Üniversite yıllarında da internet; gerek yeni arkadaşlar edinme (o ilk internet buluşmalarının heyecanını bir daha hiçbir şeyde bulamadım) ve uzaktaki arkadaşlarımızla ve akrabalarımızla haberleşme, gerek yabancı ülkelerden yeni insanlarla tanışma ve gerekse ödevlerimizi tamamlamak ya da aklımıza takılan bir soruya cevap bulmak için yaptığımız araştırmalarda en büyük yardımcımız oldu. Bilkent Üniversitesi’nin teknoloji kullanımını ve araştırmayı teşvik eden yapısı da internet kullanımını iyi kavramamızda yardımcı olmuştu. Başlarda açıkçası pek kural, kaide bilmiyorduk. Bazı arkadaşlarımın internetten aynen aldıkları ödevler hocaları kızdırmış ve internet kullanımı konusunda cesaretimizi kırmıştı. Zamanla ise her şey yerli yerine oturdu ve internet en azından kütüphaneye gitmeden önce yapılan ön araştırma ve kaynak keşfetme açısından ne kadar faydalı olduğunu herkese ispatladı. Ayrıca kaynak belirtildikten ve seçilen kaynak ciddi olduktan sonra internetten alıntılama yapmak da mümkündü. Elbette akademide ömürlerini tozlu kütüphanelerde geçirmiş orta yaş ve üzeri hocalarımız için bu durum pek istenir bir şey değildi. Ama bu gelişmenin önünde durmak da imkânsızdı. Zamanla onlar da anladı… Artık yemek siparişlerimizi bile internetten verir olmuştuk. Gerçek kimliğimizin yanında bir de sanal kimliklerimiz olmuştu. Önceleri irc chat sayfalarında ve forumlarda, daha sonrasında sözlüklerde ve bloglarda hepimiz kendi sanal karakterimizi geliştiriyorduk. Belki de bu dünyada yeterince olamadığımız şeyleri (yeterince solcu, yeterince çapkın, yeterince Müslüman vs.) internet üzerindeki karakterlerimizle yapmaya çalışıyorduk. Oysa hata sevaplarımızla, iyi kötü yönlerimizle hepimiz birer insandık… Zamanla sanal karakterlerimiz ve gerçek karakterlerimiz sosyal paylaşım siteleri sayesinde birleşti ve ortaya bir sentez çıktı. Artık ünlülere Facebook’tan, Twitter’dan direkt ulaşabiliyor, açık ve şeffaf bir platformda olmanın tüm nimetlerinden yararlanıyorduk.

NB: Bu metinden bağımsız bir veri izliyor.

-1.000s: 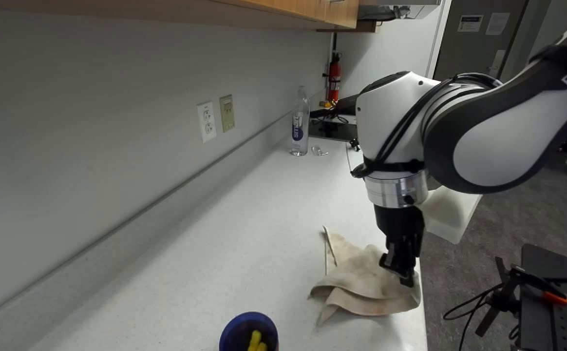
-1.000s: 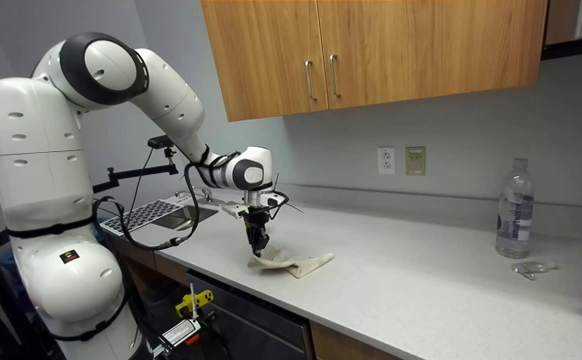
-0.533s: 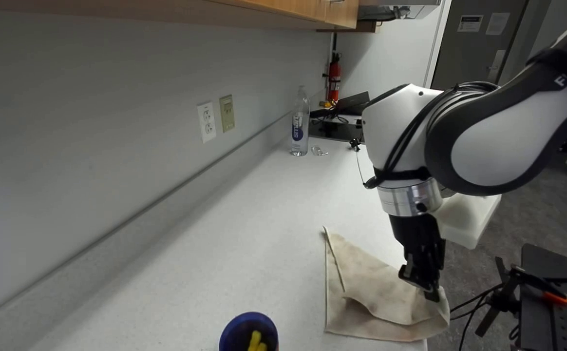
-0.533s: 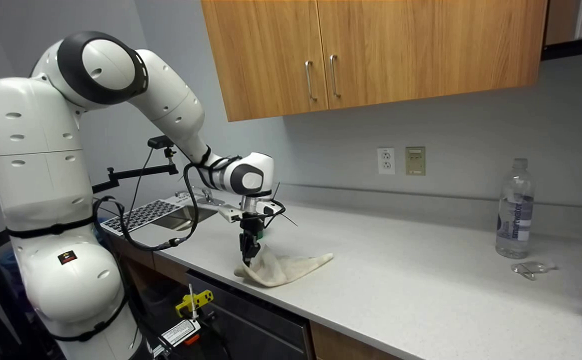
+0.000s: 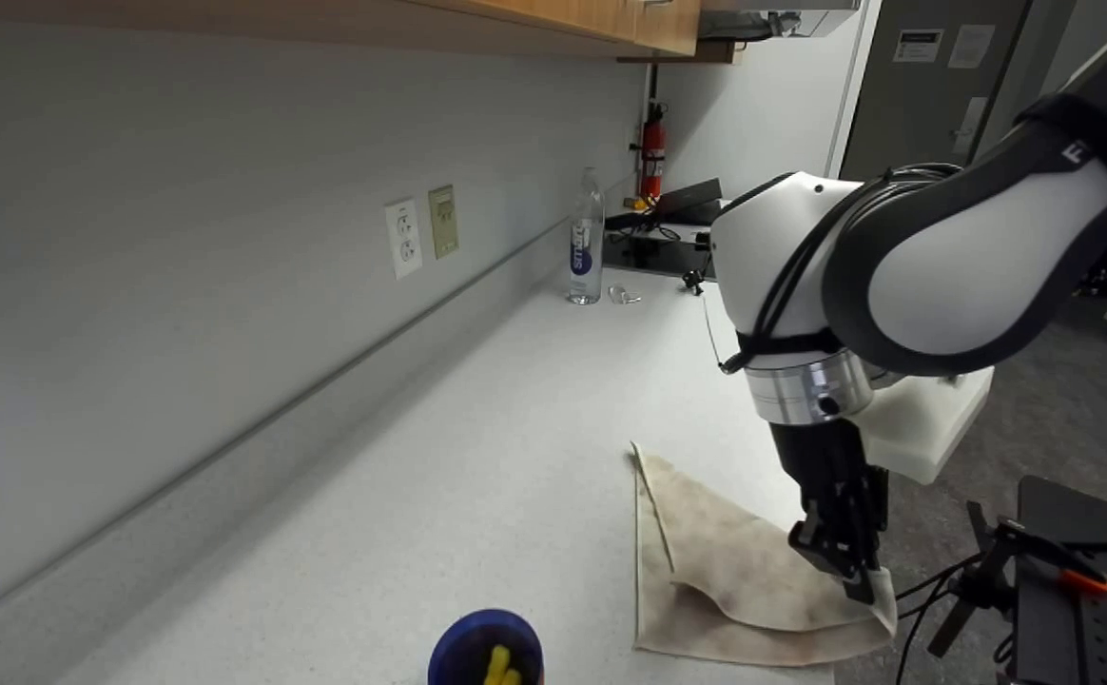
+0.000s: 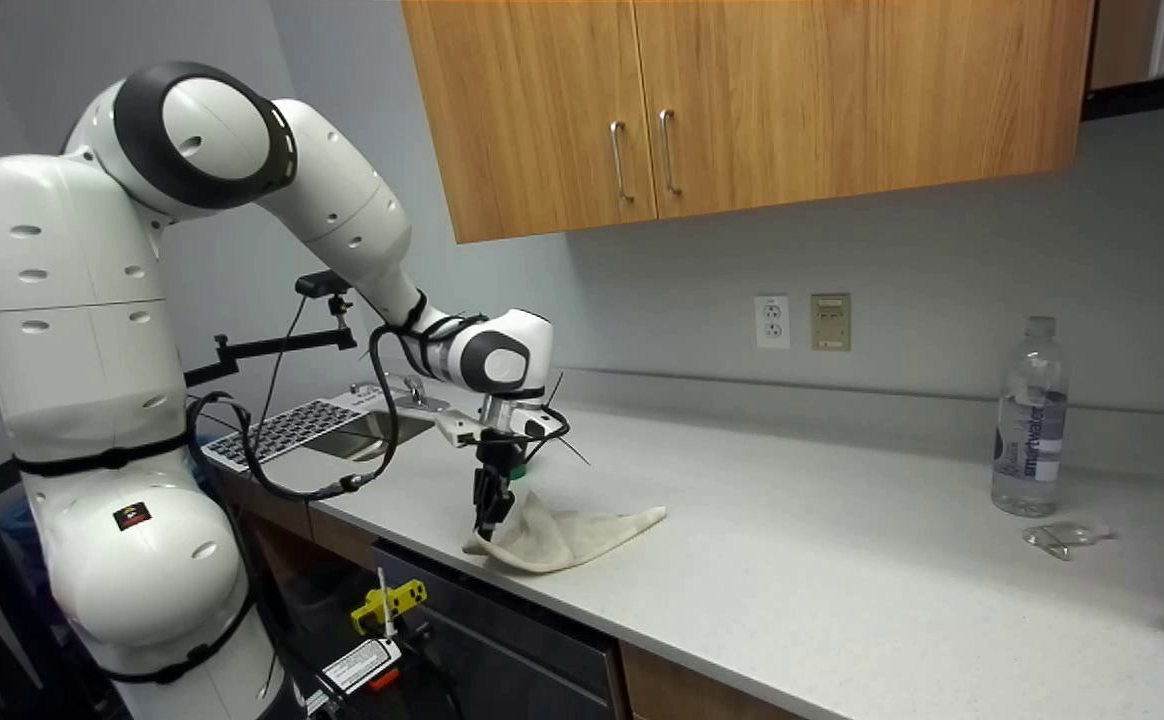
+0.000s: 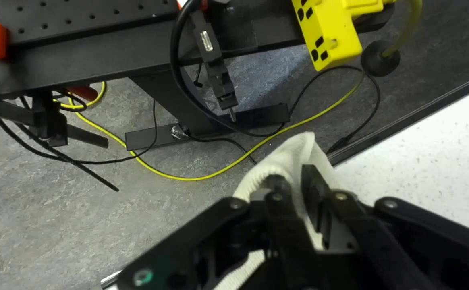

Hepimizin artistik birer profil fotoğrafı olmuştu. Güzeldi güzel olmasına ama zaman zaman da gerçeklikten fazla koptuğumuzu, dünyevi ve reel sorumluluklarımıza yeterince zaman ayıramadığımızı görüyorduk. Belki önceki kuşaklar gibi klasik kitapların tamamını okuyamıyorduk ama internetten özetlerini okuyup ya da film uyarlamalarını seyredip önceki kuşaklarla aramızdaki bağı yine kurabiliyorduk. İnternet her şeye rağmen güzeldi, faydalıydı…


Bizler internet devriminin geçiş sürecinin çocukları; elbette gelmekte olan dünyanın geçiş sancılarını yaşamakta ve pek çok alanda bocalamaktayız. Ama gözlerimize verdiği tahribat ve hayatımızdan çaldığı büyük zaman dışında internetin doğru kullanıldığında bize birçok alanda nasıl katkı yapabileceğinin de farkındayız. Madem bilgi çağındayız ve artık önemli olan bilgiye ve mümkün olabildiğince çabuk şekilde ulaşmak, internet bu yolda bizim en büyük dostumuz. Ancak tabii ki akademinin kurallarına özen göstererek, interneti de akademik etik içerisinde kullanarak. Uşak Üniversitesi'ndeki öğrencilerimize tavsiyem de iş ve akademik hayatlarında daha başarılı olabilmek için internet kullanımı konusunda kendilerini geliştirmeleri ve bunu akademik alanda sorun yaşamayacak şekilde yapmaları.